■ **Problem details**
Using the data below, return word for word every line from the one holding "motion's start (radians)" down to the one holding "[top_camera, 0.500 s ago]". Leave pictures out.

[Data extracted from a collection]
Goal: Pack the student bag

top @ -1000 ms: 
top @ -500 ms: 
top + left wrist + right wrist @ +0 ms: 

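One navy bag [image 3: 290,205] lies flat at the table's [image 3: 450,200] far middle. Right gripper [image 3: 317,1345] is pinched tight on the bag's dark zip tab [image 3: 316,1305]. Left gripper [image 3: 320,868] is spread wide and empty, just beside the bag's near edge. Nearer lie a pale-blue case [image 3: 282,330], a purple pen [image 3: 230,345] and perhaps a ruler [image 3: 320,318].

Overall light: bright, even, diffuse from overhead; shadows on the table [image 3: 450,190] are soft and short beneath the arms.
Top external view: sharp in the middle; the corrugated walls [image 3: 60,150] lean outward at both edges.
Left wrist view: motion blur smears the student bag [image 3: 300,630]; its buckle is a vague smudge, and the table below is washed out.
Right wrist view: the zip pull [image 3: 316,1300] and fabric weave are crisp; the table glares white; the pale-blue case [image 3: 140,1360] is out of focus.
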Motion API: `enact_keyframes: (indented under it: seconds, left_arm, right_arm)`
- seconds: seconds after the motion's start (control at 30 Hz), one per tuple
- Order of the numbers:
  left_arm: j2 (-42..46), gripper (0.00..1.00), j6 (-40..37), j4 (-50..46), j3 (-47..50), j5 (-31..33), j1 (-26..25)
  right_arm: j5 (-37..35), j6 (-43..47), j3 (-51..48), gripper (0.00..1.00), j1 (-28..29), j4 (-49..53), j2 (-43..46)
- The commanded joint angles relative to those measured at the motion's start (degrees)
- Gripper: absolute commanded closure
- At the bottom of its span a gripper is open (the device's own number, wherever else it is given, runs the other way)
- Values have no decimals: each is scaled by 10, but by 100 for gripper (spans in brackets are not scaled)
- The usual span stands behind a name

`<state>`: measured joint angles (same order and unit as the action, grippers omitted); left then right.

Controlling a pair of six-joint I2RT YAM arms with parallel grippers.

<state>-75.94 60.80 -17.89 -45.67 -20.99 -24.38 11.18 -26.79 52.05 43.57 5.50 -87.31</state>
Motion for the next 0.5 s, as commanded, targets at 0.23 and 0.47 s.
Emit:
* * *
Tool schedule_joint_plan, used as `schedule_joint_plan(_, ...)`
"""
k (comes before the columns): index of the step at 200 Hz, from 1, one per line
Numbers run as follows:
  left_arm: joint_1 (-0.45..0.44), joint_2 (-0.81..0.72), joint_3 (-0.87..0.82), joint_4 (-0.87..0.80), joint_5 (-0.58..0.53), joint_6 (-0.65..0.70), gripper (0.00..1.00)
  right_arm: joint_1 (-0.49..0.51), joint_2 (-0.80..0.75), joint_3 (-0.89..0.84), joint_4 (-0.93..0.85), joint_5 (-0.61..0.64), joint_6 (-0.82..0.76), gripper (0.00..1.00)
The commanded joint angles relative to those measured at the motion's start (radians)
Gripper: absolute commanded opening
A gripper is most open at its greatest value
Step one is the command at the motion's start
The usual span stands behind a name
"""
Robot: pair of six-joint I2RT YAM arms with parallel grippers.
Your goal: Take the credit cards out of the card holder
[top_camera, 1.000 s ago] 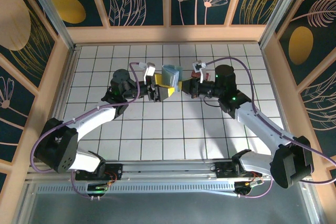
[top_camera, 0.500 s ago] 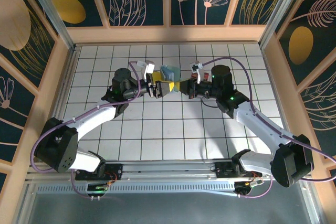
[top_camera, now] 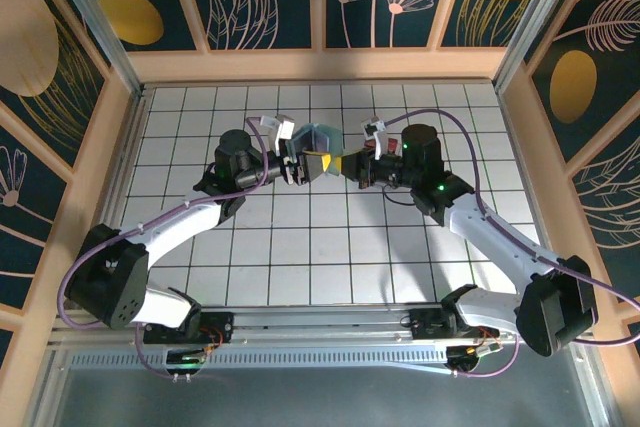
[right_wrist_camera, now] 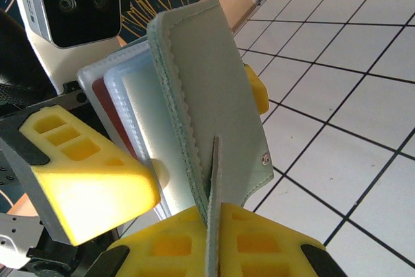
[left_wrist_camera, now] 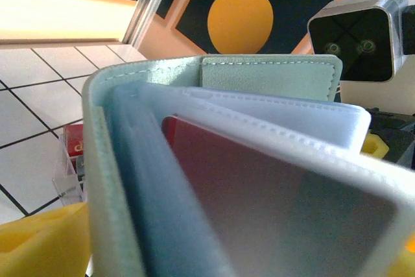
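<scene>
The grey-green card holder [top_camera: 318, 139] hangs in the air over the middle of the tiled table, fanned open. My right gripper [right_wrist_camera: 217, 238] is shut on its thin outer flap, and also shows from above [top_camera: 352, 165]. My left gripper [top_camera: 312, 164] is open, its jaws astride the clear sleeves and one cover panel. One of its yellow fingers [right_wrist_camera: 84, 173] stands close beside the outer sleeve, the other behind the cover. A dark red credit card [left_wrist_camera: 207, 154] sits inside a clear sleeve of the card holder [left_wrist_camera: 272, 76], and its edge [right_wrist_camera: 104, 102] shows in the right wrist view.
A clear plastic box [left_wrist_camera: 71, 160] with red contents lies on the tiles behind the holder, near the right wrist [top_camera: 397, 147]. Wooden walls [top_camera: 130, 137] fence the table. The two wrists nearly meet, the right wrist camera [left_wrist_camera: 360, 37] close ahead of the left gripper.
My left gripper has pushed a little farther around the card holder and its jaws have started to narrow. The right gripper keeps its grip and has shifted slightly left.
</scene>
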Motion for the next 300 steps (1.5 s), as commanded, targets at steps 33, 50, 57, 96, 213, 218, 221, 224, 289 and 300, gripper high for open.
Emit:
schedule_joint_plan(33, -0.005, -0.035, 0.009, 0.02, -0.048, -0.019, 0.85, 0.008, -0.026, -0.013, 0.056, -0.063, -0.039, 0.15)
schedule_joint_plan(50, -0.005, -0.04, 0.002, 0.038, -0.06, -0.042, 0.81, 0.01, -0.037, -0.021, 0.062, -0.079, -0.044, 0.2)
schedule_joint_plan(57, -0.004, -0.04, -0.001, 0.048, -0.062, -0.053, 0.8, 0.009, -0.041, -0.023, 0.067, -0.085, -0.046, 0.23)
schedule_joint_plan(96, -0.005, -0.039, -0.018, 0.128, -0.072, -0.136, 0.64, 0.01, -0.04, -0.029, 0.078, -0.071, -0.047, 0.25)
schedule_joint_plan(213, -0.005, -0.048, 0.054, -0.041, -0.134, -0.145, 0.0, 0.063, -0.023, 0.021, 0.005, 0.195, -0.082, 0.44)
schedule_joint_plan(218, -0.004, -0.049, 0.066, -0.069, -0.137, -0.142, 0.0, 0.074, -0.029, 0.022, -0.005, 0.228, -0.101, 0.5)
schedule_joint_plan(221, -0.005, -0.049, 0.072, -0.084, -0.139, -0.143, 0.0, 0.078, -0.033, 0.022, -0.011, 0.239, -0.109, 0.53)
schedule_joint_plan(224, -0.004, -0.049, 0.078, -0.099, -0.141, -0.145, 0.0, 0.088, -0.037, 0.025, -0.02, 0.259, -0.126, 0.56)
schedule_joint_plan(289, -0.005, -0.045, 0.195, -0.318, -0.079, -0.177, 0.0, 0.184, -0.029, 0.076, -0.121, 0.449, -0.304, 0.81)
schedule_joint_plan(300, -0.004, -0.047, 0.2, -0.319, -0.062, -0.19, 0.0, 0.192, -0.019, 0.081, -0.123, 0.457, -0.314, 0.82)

■ **The completed task**
The commanded joint angles relative to those measured at the motion's start (radians)
Gripper: absolute commanded opening
A gripper is most open at its greatest value
Step one is the command at the motion's start
The usual span stands behind a name
"""
Robot: pair of six-joint I2RT YAM arms with parallel grippers.
Your goal: Take the credit cards out of the card holder
[top_camera, 1.000 s ago] 
[top_camera, 0.500 s ago] 

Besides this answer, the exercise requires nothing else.